Poche settimane dopo è arrivato il resoconto di quella che potrebbe essere stata la vera prima vittima, nel 2022: un quindicenne australiano di nome Jeremy Webb, la cui storia è sovrapponibile a quella del pilota, anche nella parte in cui un parente – la madre – insiste per avere una vera causa della morte del figlio.
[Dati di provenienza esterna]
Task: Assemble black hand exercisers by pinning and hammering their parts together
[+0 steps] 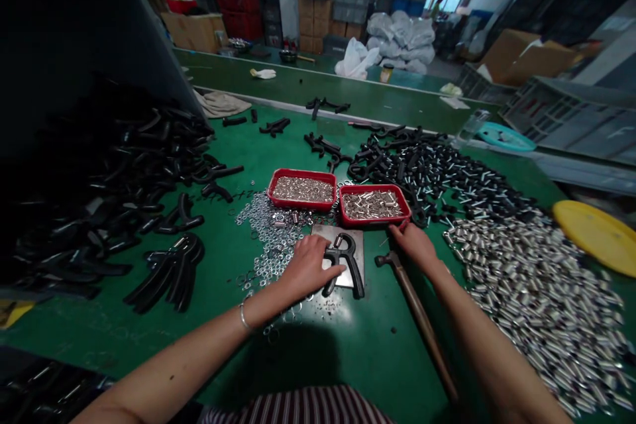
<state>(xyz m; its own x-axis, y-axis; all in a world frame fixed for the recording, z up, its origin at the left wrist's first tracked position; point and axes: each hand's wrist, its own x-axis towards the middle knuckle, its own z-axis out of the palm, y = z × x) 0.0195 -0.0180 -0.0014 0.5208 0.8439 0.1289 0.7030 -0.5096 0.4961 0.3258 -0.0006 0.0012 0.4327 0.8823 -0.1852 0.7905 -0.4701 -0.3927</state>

Negli ultimi anni i casi di sindrome da alfa gal sono aumentati in tutto il mondo in modo speculare alla diffusione delle zecche e all’accresciuta consapevolezza tra i medici, e anche se al momento in Italia sono pochi l’attenzione è alta, perché le previsioni sono di un aumento dei casi. Le zecche entrano infatti sempre più spesso in contatto con gli esseri umani. E poiché la maggior parte degli esseri umani mangia molta carne – alimento la cui produzione intensiva è una delle cause dell’aumento delle zecche – il pericolo è concreto.
Come le zanzare, in crescita in tutto il mondo e sempre più all’origine di malattie per quali spesso non ci sono cure o vaccini, anche le zecche ci ricordano ogni giorno che continuare a perseguire un modello di sviluppo come quello attuale, al di là degli aspetti etici, non è una strategia lungimirante né tantomeno vincente. Se non altro perché il conto, alla fine, lo paghiamo noi.